■ YOUR ASSIGNMENT ■
Would you show every line from the records that holds "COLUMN"?

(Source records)

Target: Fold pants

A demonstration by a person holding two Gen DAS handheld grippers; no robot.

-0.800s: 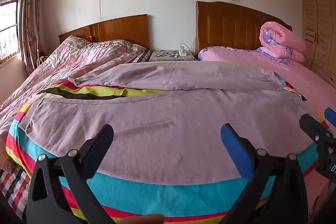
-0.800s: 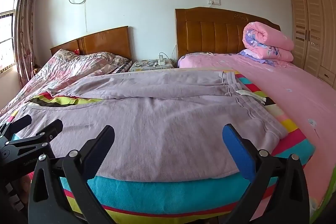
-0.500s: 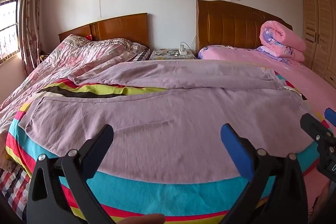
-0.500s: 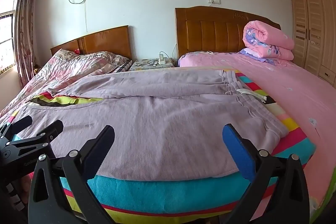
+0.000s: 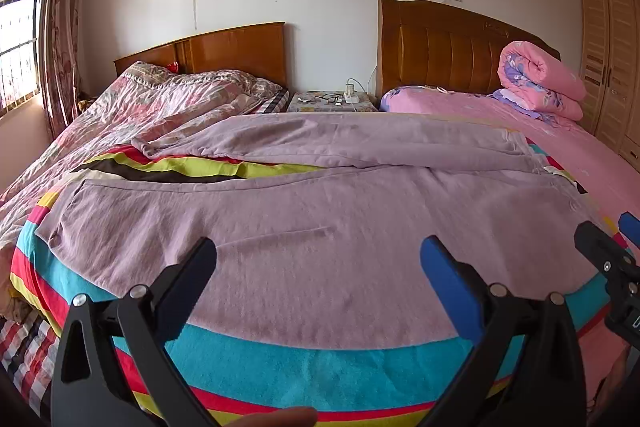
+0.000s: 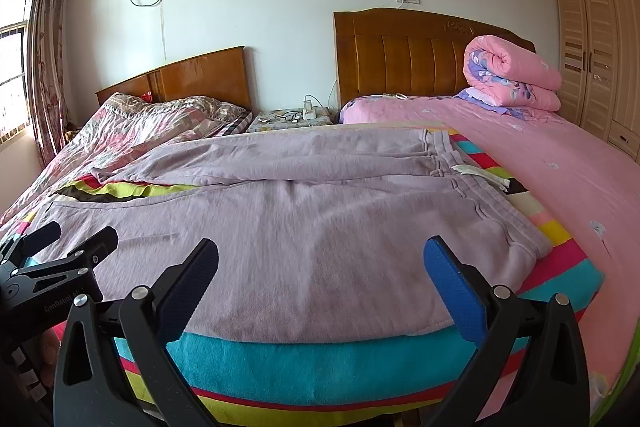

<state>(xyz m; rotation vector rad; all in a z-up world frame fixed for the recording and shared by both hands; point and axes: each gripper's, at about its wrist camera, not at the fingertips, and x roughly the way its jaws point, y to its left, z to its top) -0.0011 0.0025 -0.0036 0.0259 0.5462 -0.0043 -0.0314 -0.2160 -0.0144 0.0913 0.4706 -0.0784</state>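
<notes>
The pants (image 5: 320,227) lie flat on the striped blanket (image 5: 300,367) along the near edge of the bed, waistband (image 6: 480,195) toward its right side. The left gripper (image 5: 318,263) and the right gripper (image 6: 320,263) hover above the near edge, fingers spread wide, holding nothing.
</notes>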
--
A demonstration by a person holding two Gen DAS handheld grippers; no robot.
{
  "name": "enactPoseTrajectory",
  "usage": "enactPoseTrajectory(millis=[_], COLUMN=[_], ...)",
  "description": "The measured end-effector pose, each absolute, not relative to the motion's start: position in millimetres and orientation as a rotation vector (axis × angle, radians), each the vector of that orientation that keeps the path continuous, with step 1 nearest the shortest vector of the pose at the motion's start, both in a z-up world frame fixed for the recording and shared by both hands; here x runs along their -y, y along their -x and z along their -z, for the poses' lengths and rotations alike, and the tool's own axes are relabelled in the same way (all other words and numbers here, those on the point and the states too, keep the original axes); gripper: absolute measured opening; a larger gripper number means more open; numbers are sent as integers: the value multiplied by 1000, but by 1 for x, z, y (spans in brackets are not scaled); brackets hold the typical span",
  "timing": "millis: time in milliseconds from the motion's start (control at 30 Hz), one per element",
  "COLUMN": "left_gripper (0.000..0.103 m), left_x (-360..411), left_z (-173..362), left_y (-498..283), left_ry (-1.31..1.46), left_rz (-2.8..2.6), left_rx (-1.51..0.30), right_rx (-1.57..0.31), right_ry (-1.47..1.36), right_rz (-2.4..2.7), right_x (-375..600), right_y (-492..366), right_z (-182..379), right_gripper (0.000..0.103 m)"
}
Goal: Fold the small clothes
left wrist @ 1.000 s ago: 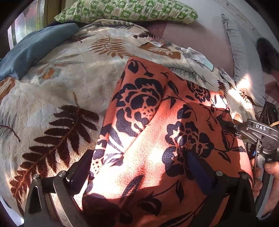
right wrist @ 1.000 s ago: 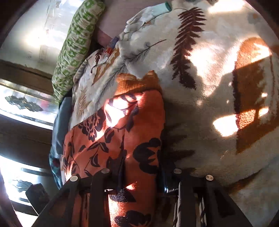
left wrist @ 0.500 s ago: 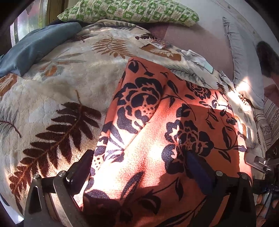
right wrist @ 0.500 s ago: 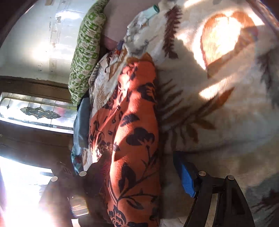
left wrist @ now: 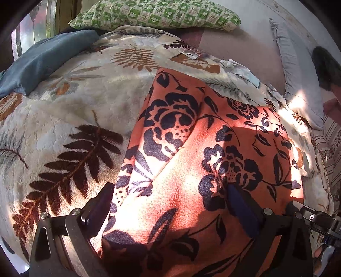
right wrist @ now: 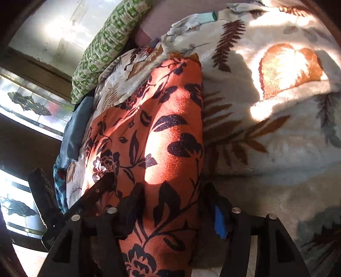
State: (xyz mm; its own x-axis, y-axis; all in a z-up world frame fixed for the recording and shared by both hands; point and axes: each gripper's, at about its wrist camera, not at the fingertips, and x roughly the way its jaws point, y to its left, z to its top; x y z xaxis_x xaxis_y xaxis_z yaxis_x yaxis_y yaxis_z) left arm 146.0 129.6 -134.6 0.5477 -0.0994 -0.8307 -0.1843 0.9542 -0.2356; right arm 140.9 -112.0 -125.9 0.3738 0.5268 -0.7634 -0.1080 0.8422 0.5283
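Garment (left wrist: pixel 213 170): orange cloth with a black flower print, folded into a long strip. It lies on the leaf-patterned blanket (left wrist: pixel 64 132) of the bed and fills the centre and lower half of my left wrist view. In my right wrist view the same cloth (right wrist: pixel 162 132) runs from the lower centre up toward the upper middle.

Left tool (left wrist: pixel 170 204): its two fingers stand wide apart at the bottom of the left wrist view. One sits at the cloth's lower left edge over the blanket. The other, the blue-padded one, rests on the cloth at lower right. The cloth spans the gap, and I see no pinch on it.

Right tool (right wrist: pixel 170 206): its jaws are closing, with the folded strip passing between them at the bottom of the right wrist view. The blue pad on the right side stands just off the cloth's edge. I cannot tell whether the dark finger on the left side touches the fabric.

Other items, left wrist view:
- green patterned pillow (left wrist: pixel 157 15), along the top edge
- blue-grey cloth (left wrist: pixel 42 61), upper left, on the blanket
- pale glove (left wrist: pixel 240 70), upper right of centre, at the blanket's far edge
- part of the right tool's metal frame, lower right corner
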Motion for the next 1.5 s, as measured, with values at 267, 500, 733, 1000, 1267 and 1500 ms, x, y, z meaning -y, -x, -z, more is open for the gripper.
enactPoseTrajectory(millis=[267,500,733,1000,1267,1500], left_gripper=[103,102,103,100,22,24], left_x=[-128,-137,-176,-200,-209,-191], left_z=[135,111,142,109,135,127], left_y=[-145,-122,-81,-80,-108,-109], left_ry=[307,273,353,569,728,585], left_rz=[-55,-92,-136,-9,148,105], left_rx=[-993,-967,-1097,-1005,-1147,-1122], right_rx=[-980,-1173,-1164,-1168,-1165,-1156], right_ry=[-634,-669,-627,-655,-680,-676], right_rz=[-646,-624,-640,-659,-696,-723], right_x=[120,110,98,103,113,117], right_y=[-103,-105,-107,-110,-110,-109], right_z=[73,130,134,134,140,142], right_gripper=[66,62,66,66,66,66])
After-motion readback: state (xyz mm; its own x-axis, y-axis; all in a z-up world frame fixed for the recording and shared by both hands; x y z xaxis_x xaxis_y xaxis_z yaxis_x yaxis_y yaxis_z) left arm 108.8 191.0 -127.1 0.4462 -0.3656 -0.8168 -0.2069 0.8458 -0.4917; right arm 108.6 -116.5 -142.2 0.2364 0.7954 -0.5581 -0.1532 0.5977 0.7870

■ ANSWER SPACE ■
  "usage": "enactPoseTrajectory(millis=[_], COLUMN=[_], ...)",
  "COLUMN": "left_gripper (0.000..0.103 m), left_x (-360..411), left_z (-173..362), left_y (-498..283), left_ry (-1.31..1.46), left_rz (-2.8..2.6), left_rx (-1.51..0.30), right_rx (-1.57..0.31), right_ry (-1.47..1.36), right_rz (-2.4..2.7), right_x (-375..600), right_y (-492..366), right_z (-182..379), right_gripper (0.000..0.103 m)"

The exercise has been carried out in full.